= List of World Rally Championship manufacturers =

This list includes manufacturers and teams that entered the World Rally Championship for Manufacturers in the seasons where it was necessary to register or nominate teams, and/or where it was possible to have non-manufacturer teams. A true list of all marques entered over the entire WRC history could potentially number into the hundreds, indeed the FIA historic database of homologated cars includes thousands of models from hundreds of manufacturers up to 2006, many of which would have been eligible for inclusion. Cars from 34 different manufacturers entered the first WRC event alone, the 1973 Monte Carlo Rally.
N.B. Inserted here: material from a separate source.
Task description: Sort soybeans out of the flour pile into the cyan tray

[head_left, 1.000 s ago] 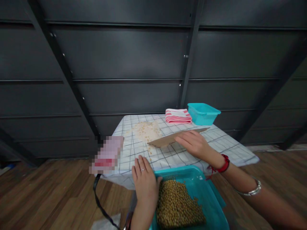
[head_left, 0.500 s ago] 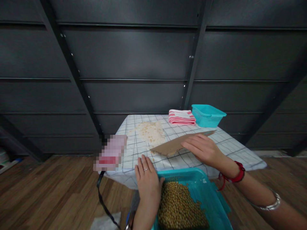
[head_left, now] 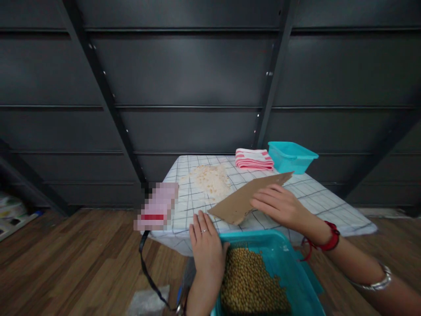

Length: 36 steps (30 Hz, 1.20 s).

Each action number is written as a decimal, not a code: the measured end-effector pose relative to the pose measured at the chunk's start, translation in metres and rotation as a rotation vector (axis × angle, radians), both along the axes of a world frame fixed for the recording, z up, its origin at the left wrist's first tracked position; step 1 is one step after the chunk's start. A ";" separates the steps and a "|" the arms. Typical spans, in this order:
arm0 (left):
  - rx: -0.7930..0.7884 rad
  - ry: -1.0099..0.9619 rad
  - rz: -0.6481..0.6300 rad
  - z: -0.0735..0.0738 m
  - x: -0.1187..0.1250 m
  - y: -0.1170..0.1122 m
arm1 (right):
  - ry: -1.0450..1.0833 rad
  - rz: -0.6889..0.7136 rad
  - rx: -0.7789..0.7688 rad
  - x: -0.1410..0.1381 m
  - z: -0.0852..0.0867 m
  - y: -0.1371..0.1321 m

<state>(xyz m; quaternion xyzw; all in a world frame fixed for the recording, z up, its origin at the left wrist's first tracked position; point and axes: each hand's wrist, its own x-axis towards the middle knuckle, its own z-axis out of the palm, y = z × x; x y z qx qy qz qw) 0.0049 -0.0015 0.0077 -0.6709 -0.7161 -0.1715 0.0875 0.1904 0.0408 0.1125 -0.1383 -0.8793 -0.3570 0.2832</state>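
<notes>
Right hand (head_left: 279,206) grips a cardboard sheet (head_left: 237,202), its long axis slanting just nearside of the grain pile (head_left: 210,177), while left hand (head_left: 205,245) rests flat, fingers extended, on the bean tray (head_left: 256,236).

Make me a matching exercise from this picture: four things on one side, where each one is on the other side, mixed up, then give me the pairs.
Things:
1. cardboard sheet
2. striped cloth
3. beans
4. pale crumbs

Places:
A. in the near teal tray
B. under the right hand
C. folded beside the small teal tub
D. scattered on the checked tablecloth

Pairs: 1-B, 2-C, 3-A, 4-D.
</notes>
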 end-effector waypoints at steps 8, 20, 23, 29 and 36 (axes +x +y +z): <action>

In this list the manufacturer is presented in the first column, this is the entity that would be responsible for car homologations (and approving any third party to act as competitor in its name). In the second column is the names of teams, which may not necessarily be a company, and may have sponsors included. The 2023 WRC sporting regulation defines a team as "made up of the competitor, the crew and support personnel."

==History==
From the inception of the WRC in 1973 to 1992 the World Rally Championship for Manufacturers functioned more like a championship for makes or marques. 'Official' teams were not necessary as independent entries would score without direct involvement of the manufacturer. Championship points were scored by the best finishing car of each manufacturer within the top 10 overall classified finishers. The 1986 season was an exceptional year in this time period as the requirement for manufacturers to directly register teams eligible for the championship was used for one year only, before being reintroduced permanently in 1993.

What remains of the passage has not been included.